How EMDR sits alongside other therapies

In anxiety therapy, I often use EMDR to target the memory fuel that keeps the cycle hot, then use cognitive or behavioral tools to engineer daily wins. With panic, I target the first and worst panic episode, any scary ER visits, and the moments where a client thought they might die. Then we rehearse interoceptive exposure to rebuild tolerance for normal body sensations. With social anxiety, EMDR can take the charge off humiliating moments, like a public mistake or childhood teasing, while skills practice rebuilds confidence.

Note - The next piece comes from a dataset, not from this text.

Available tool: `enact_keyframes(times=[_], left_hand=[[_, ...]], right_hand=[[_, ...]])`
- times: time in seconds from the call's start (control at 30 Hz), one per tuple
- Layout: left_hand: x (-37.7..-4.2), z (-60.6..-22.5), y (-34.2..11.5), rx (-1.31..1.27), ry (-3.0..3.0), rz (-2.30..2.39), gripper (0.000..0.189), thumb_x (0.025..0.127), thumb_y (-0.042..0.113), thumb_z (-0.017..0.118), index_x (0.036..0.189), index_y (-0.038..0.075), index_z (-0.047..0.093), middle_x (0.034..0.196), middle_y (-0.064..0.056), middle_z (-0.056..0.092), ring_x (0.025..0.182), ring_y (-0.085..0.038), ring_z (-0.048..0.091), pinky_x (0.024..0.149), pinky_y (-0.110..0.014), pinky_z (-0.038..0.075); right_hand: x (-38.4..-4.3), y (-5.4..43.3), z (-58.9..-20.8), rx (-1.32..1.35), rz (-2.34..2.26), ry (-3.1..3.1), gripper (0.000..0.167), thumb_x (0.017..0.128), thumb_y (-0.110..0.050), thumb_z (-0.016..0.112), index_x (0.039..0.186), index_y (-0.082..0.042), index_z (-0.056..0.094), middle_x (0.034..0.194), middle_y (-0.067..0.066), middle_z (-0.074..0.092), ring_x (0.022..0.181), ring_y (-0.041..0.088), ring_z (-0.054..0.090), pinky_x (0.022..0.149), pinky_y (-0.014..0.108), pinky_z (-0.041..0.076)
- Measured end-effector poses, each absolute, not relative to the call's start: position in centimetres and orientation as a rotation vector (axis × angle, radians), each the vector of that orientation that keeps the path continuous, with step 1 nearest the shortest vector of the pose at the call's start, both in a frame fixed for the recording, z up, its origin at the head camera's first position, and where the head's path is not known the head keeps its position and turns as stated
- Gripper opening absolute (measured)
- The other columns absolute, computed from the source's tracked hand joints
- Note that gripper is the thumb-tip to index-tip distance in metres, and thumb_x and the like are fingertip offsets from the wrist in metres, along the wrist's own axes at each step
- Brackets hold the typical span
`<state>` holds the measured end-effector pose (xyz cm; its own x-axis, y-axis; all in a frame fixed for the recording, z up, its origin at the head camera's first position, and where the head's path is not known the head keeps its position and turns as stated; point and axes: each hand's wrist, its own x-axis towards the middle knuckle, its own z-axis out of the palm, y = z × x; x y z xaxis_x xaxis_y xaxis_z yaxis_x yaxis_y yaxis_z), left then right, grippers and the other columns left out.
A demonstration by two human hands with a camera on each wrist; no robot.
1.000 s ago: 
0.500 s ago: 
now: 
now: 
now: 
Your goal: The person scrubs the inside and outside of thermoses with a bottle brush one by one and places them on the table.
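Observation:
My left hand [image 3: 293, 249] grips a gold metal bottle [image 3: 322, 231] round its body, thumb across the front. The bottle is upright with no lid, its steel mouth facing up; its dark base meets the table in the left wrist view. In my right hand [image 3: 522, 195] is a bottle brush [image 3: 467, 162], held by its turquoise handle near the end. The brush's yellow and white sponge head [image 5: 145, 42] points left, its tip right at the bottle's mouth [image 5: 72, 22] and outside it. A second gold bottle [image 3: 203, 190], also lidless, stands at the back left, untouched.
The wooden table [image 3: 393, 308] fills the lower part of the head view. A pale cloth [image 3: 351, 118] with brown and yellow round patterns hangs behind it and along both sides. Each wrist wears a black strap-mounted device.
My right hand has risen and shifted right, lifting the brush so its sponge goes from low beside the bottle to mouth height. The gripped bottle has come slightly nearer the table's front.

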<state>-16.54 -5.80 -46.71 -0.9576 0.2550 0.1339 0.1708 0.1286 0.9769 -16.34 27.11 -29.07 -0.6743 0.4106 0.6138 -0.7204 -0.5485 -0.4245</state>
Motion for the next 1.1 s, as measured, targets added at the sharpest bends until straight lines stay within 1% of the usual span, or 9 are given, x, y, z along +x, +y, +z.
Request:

In couples therapy, EMDR is rarely used with both partners in the room at once, unless we are doing very structured conjoint work. More often, one partner receives EMDR to reduce trauma reactivity that keeps hijacking discussions. After that, the pair can return to communication training with less physiological noise. An example I see often: one partner shuts down when voices rise because their body treats conflict like an alarm. EMDR helps decouple loud voice from danger, which makes reflective listening and repair attempts more workable.

For teen therapy, pacing matters. Many teens tolerate tactile bilateral stimulation like tapping better than long stretches of eye movements. Involving caregivers is key. A short parent briefing after sessions can reduce accidental poking of tender spots at home. I also pay attention to school schedules. A heavy EMDR session right before a math exam is not ideal. Teens respond well when we trade perfection for traction. If a teen can get back to sleeping through the night and completing two big assignments a week, that is forward motion we can build on.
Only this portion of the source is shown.